In 1926 Irène married Michel Epstein, an emigré Russian businessmen, 
and the couple had two daughters; Denise, born in 1929, and 
Elisabeth, in 1937.

Harbouring no illusions about the fate that might await them, Irene 
and Michel dispatched the girls to the small Burgundy village of 
Issy-l'Evêque with their nurse on September 1 1939 as war loomed.

The parents followed their daughters to the country in 1941. By that 
stage, two successive "laws governing the status of Jews" had been 
pronounced by the collaborationist French government; Michel was 
barred from working for his bank, and Irène, the toast of Paris just 
months before, was dropped like a stone by the literary establishment 
and no longer able to publish under her own name. (Only one Paris 
publisher, Albin Michel, remained loyal, sending Ffr2,000 or Ffr3,000 
a month for the daughters' upkeep for the rest of the war after Irène 
and Michel were deported.)

"All the time we were in that village, I just remember mother 
writing, writing, writing," Denise, now 75, told the Guardian. "It 
was as if she knew she was writing against time. Indeed, reading 
between the lines, her notes show she knew full well that if ever her 
final work was published, it would be posthumously."

Irène was arrested by gendarmes on July 13 1942, days after finishing 
the second volume, Dolce.

"She was very dignified," said Denise, 13 at the time. "She just said 
she was going on a journey." Irène survived barely 10 days in 
Auschwitz-Birkenau, dying on August 17. Michel, arrested and deported 
two months later after a desperate campaign to save his wife (many of 
his letters and telegrams are reproduced), died in early November.

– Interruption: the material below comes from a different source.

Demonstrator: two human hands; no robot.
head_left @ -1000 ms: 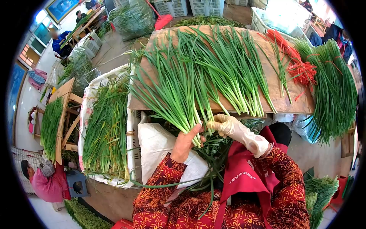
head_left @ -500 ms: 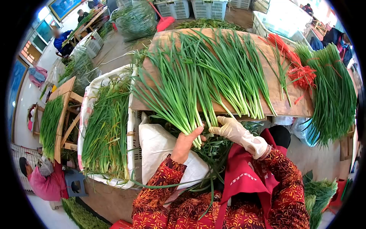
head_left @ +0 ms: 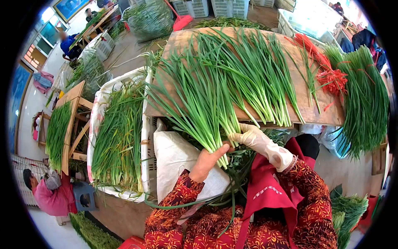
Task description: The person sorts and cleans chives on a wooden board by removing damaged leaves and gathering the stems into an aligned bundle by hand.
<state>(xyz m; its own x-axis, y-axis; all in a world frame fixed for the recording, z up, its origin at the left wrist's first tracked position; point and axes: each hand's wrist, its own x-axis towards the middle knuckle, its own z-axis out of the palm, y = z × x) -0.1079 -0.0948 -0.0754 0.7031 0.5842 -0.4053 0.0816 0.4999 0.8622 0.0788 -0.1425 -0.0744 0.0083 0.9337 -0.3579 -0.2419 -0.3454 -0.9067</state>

Denise and Elisabeth owe their lives to one of the gendarmes who 
arrested her father. He told Denise to run home with her little 
sister, grab what she could, and disappear.

What she grabbed was a small suitcase containing family photographs, 
diaries - and the thick leather binder that had never left her 
mother's side. "I didn't know what it was," she said, "but I knew it 
was precious to mother."

The suitcase, and the binder, followed Denise into hiding, from 
cellar to convent to attic, for the rest of the war. For many years 
afterwards, she could not bring herself to open it. Then in the 
mid-1970s, after it was nearly destroyed when her apartment was 
flooded, she decided with her sister to entrust it to the French 
publishing industry's memorial archives.

Deciphered

"I couldn't do that without making a copy," she said. "I started to 
transcribe it."

The project took a long time. Afraid she might run out of ink, Irène 
had written in minuscule letters of barely a millimetre, on cheap 
wartime paper.

Denise needed a large magnifying glass and a great deal of patience.

As she deciphered, copied and recopied, she began to realise she was 
holding not just a work in progress, but two completed novels. Many 
of the episodes she remembered.

The first novel, Tempête en Juin (Storm in June), is a series of 
vital, vivid and often cruel tableaux of families and individuals 
during the panic stricken exodus of June 1940 that saw half of France 
take to the road to flee the Germans.

The second, Dolce, is a more studied and literary portrait of a small 
village, Bussy, at the very beginning of the occupation, and of the 
first tentative complicities of collaboration.

"She settled her accounts with the France that caved in, the 
publishers, the bankers, the bourgeoisie," said Denise. "She was 
hard, but very true. My mother was a woman of extreme lucidity and 
realism, and at the same time a writer with an enormous capacity to 
evoke human emotion."

It was not until April this year that Denise was finally confident 
that she would not be betraying her mother by having the work 
published.

"I had always rejected her victimisation, disliked the fact that what 
remained of her was emotion at her fate. What pleases me, after all 
this time, is that that is now outweighed by emotion at her talent."